→ About this exercise: Word for word, the data below must be repeated in full; no picture is to be included.

→ Dataset content:
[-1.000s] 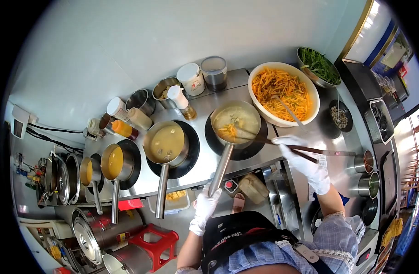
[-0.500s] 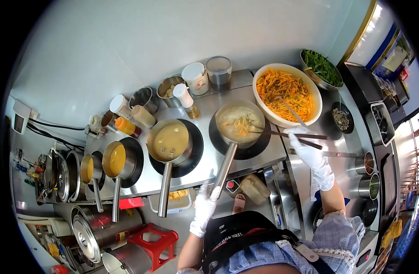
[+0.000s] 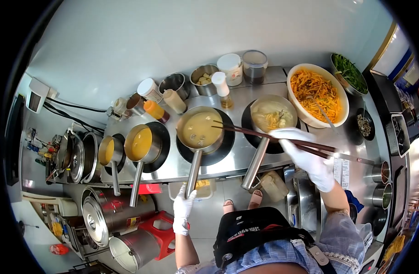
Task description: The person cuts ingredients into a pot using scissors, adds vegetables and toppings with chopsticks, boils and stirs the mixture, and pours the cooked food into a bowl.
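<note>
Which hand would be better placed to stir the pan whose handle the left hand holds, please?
Probably the right hand: it holds the chopsticks, whose tips reach over that pan, while the left hand grips the handle.

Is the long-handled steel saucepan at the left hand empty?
Not empty: cloudy yellow liquid lies inside the saucepan; how full, I cannot tell.

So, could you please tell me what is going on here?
A gloved person has the left grip on the handle of the second pan from the right, which contains yellowish liquid. The right grip holds dark chopsticks, their tips over that same pan. The rightmost pan is unheld, with orange shreds in it; a white bowl of similar shreds stands to its right.
</note>
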The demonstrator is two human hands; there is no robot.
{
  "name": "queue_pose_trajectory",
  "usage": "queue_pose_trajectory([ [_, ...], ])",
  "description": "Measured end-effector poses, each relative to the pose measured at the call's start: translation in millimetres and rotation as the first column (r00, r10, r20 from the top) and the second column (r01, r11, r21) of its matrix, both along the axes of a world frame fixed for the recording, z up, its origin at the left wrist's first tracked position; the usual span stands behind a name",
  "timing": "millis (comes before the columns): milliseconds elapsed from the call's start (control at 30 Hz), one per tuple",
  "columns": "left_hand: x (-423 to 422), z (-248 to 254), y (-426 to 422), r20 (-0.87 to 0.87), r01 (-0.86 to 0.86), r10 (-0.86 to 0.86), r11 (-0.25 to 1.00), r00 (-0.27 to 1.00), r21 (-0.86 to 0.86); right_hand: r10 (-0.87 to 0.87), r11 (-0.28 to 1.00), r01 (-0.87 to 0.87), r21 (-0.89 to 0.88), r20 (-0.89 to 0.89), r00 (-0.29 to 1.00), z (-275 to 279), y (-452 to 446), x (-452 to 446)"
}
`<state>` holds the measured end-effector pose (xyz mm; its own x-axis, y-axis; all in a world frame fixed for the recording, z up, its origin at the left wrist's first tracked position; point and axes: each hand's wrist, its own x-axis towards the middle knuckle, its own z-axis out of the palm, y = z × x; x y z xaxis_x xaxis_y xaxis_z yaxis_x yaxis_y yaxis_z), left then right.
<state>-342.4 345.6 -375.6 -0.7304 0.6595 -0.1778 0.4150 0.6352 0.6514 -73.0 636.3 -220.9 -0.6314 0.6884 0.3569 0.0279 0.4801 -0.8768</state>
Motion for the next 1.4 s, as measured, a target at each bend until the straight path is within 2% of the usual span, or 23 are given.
queue_pose_trajectory([
  [33, 0.2, 5.2, 6.0, 0.180, -0.025, 0.009, 0.996, 0.984, 0.085, 0.048, 0.999, -0.048, -0.008, 0.018, 0.999, -10.1, -1.4, -24.9],
  [67, 1.7, 15.4, 6.6, 0.367, -0.084, 0.062, 0.996, 0.928, 0.043, 0.104, 0.994, -0.106, 0.019, 0.083, 0.991, -21.1, -0.1, -45.6],
  [133, -2.3, 13.8, 3.4, 0.414, -0.089, 0.043, 0.992, 0.909, 0.092, 0.219, 0.976, -0.219, -0.001, 0.070, 0.973, -50.1, -0.5, -82.9],
  [200, -8.2, 4.9, -3.9, 0.358, -0.083, 0.035, 0.989, 0.933, 0.119, 0.314, 0.949, -0.309, -0.056, 0.101, 0.944, -54.1, -10.8, -110.5],
  [233, -11.3, 1.8, -6.8, 0.324, -0.075, 0.018, 0.984, 0.946, 0.163, 0.395, 0.916, -0.393, -0.080, 0.006, 0.919, -71.5, -9.9, -123.2],
  [367, -30.0, -16.0, -16.4, 0.275, -0.049, -0.030, 0.960, 0.961, 0.276, 0.221, 0.974, -0.221, -0.049, -0.005, 0.975, -74.7, -9.6, -140.9],
  [433, -28.8, -14.2, -18.2, 0.252, -0.037, -0.023, 0.972, 0.967, 0.232, 0.190, 0.976, -0.186, -0.118, 0.028, 0.981, -67.6, -8.9, -146.2],
  [467, -27.6, -12.9, -20.3, 0.218, -0.023, -0.018, 0.982, 0.976, 0.186, 0.081, 0.996, -0.082, 0.030, 0.021, 0.996, -49.1, -17.3, -136.7],
  [533, -32.8, -10.9, -22.3, 0.235, -0.019, -0.026, 0.982, 0.972, 0.186, 0.005, 0.989, -0.005, 0.150, 0.003, 1.000, -34.5, -20.0, -130.0],
  [633, -42.4, -7.6, -22.5, 0.214, 0.056, -0.078, 0.993, 0.974, 0.106, -0.127, 0.992, 0.128, 0.018, -0.048, 0.991, -27.1, -26.0, -116.2],
  [667, -45.6, -9.0, -23.5, 0.214, 0.045, -0.064, 0.994, 0.975, 0.095, -0.190, 0.968, 0.169, -0.186, -0.104, 0.976, -20.2, -34.0, -110.4],
  [700, -48.3, -12.8, -25.9, 0.319, 0.046, -0.095, 0.986, 0.943, 0.158, -0.301, 0.916, 0.267, -0.299, -0.073, 0.951, -33.3, -27.7, -100.8],
  [733, -50.7, -17.7, -33.3, 0.415, 0.036, -0.126, 0.976, 0.901, 0.216, -0.350, 0.898, 0.284, -0.336, -0.154, 0.924, -41.1, -24.8, -95.5],
  [800, -60.4, -30.7, -46.8, 0.386, -0.001, -0.109, 0.962, 0.916, 0.274, -0.399, 0.834, 0.200, -0.514, -0.312, 0.862, -49.6, -25.8, -84.0],
  [867, -70.1, -40.5, -62.0, 0.655, -0.279, 0.049, 0.927, 0.754, 0.251, -0.482, 0.699, 0.115, -0.706, -0.347, 0.804, -84.0, -15.2, -67.1],
  [933, -79.0, -41.5, -82.4, 0.695, -0.301, 0.085, 0.933, 0.714, 0.196, -0.499, 0.694, 0.192, -0.694, -0.270, 0.824, -105.2, -16.3, -58.5],
  [967, -82.6, -48.4, -94.0, 0.716, -0.389, 0.154, 0.904, 0.681, 0.177, -0.540, 0.675, 0.253, -0.693, -0.232, 0.809, -114.7, -17.5, -55.7],
  [1000, -86.8, -56.4, -104.4, 0.736, -0.470, 0.214, 0.869, 0.643, 0.157, -0.570, 0.650, 0.237, -0.722, -0.257, 0.780, -113.3, -23.9, -57.5],
  [1133, -96.3, -60.1, -124.6, 0.724, -0.499, 0.199, 0.837, 0.661, 0.225, -0.579, 0.587, 0.045, -0.808, -0.380, 0.722, -108.3, -29.3, -55.7],
  [1200, -88.3, -53.0, -114.2, 0.724, -0.444, 0.147, 0.864, 0.674, 0.238, -0.579, 0.601, -0.004, -0.800, -0.438, 0.687, -111.8, -31.2, -54.3],
  [1267, -76.9, -42.5, -96.7, 0.740, -0.382, 0.040, 0.874, 0.671, 0.299, -0.670, 0.523, -0.024, -0.852, -0.428, 0.607, -111.7, -38.9, -58.7],
  [1333, -73.5, -35.2, -83.2, 0.751, -0.344, -0.010, 0.885, 0.661, 0.315, -0.623, 0.603, 0.131, -0.787, -0.362, 0.693, -123.9, -51.9, -58.3],
  [1400, -70.7, -32.1, -69.1, 0.805, -0.393, 0.041, 0.887, 0.592, 0.243, -0.620, 0.646, 0.296, -0.704, -0.257, 0.741, -131.8, -66.4, -56.4],
])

→ Answer section:
[-1.000s] 
[-0.500s] 
[+0.000s] 
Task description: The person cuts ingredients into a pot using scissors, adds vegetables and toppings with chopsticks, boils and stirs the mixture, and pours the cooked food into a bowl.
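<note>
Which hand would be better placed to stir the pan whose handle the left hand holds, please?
Probably the right hand: it holds the chopsticks, whose tips reach over that pan, while the left hand grips the handle.

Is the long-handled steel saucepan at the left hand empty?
Not empty: cloudy yellow liquid lies inside the saucepan; how full, I cannot tell.

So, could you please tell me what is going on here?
A gloved person has the left grip on the handle of the second pan from the right, which contains yellowish liquid. The right grip holds dark chopsticks, their tips over that same pan. The rightmost pan is unheld, with orange shreds in it; a white bowl of similar shreds stands to its right.
</note>
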The demonstrator is two human hands; there is no robot.
{
  "name": "queue_pose_trajectory",
  "usage": "queue_pose_trajectory([ [_, ...], ])",
  "description": "Measured end-effector poses, each relative to the pose measured at the call's start: translation in millimetres and rotation as the first column (r00, r10, r20 from the top) and the second column (r01, r11, r21) of its matrix, both along the axes of a world frame fixed for the recording, z up, its origin at the left wrist's first tracked position; the usual span stands behind a name",
  "timing": "millis (comes before the columns): milliseconds elapsed from the call's start (control at 30 Hz), one per tuple",
  "columns": "left_hand: x (-423 to 422), z (-248 to 254), y (-426 to 422), r20 (-0.87 to 0.87), r01 (-0.86 to 0.86), r10 (-0.86 to 0.86), r11 (-0.25 to 1.00), r00 (-0.27 to 1.00), r21 (-0.86 to 0.86); right_hand: r10 (-0.87 to 0.87), r11 (-0.28 to 1.00), r01 (-0.87 to 0.87), r21 (-0.89 to 0.88), r20 (-0.89 to 0.89), r00 (-0.29 to 1.00), z (-275 to 279), y (-452 to 446), x (-452 to 446)"
}
`<state>` holds the measured end-effector pose (xyz mm; its own x-axis, y-axis; all in a world frame fixed for the recording, z up, its origin at the left wrist's first tracked position; point and axes: each hand's wrist, its own x-axis towards the middle knuckle, its own z-axis out of the palm, y = z × x; x y z xaxis_x xaxis_y xaxis_z yaxis_x yaxis_y yaxis_z), left then right.
<state>-342.4 345.6 -375.6 -0.7304 0.6595 -0.1778 0.4150 0.6352 0.6514 -73.0 636.3 -220.9 -0.6314 0.6884 0.3569 0.0279 0.4801 -0.8768</state>
Motion for the next 1.4 s, as measured, a target at each bend until the straight path is within 2% of the usual span, or 23 are given.
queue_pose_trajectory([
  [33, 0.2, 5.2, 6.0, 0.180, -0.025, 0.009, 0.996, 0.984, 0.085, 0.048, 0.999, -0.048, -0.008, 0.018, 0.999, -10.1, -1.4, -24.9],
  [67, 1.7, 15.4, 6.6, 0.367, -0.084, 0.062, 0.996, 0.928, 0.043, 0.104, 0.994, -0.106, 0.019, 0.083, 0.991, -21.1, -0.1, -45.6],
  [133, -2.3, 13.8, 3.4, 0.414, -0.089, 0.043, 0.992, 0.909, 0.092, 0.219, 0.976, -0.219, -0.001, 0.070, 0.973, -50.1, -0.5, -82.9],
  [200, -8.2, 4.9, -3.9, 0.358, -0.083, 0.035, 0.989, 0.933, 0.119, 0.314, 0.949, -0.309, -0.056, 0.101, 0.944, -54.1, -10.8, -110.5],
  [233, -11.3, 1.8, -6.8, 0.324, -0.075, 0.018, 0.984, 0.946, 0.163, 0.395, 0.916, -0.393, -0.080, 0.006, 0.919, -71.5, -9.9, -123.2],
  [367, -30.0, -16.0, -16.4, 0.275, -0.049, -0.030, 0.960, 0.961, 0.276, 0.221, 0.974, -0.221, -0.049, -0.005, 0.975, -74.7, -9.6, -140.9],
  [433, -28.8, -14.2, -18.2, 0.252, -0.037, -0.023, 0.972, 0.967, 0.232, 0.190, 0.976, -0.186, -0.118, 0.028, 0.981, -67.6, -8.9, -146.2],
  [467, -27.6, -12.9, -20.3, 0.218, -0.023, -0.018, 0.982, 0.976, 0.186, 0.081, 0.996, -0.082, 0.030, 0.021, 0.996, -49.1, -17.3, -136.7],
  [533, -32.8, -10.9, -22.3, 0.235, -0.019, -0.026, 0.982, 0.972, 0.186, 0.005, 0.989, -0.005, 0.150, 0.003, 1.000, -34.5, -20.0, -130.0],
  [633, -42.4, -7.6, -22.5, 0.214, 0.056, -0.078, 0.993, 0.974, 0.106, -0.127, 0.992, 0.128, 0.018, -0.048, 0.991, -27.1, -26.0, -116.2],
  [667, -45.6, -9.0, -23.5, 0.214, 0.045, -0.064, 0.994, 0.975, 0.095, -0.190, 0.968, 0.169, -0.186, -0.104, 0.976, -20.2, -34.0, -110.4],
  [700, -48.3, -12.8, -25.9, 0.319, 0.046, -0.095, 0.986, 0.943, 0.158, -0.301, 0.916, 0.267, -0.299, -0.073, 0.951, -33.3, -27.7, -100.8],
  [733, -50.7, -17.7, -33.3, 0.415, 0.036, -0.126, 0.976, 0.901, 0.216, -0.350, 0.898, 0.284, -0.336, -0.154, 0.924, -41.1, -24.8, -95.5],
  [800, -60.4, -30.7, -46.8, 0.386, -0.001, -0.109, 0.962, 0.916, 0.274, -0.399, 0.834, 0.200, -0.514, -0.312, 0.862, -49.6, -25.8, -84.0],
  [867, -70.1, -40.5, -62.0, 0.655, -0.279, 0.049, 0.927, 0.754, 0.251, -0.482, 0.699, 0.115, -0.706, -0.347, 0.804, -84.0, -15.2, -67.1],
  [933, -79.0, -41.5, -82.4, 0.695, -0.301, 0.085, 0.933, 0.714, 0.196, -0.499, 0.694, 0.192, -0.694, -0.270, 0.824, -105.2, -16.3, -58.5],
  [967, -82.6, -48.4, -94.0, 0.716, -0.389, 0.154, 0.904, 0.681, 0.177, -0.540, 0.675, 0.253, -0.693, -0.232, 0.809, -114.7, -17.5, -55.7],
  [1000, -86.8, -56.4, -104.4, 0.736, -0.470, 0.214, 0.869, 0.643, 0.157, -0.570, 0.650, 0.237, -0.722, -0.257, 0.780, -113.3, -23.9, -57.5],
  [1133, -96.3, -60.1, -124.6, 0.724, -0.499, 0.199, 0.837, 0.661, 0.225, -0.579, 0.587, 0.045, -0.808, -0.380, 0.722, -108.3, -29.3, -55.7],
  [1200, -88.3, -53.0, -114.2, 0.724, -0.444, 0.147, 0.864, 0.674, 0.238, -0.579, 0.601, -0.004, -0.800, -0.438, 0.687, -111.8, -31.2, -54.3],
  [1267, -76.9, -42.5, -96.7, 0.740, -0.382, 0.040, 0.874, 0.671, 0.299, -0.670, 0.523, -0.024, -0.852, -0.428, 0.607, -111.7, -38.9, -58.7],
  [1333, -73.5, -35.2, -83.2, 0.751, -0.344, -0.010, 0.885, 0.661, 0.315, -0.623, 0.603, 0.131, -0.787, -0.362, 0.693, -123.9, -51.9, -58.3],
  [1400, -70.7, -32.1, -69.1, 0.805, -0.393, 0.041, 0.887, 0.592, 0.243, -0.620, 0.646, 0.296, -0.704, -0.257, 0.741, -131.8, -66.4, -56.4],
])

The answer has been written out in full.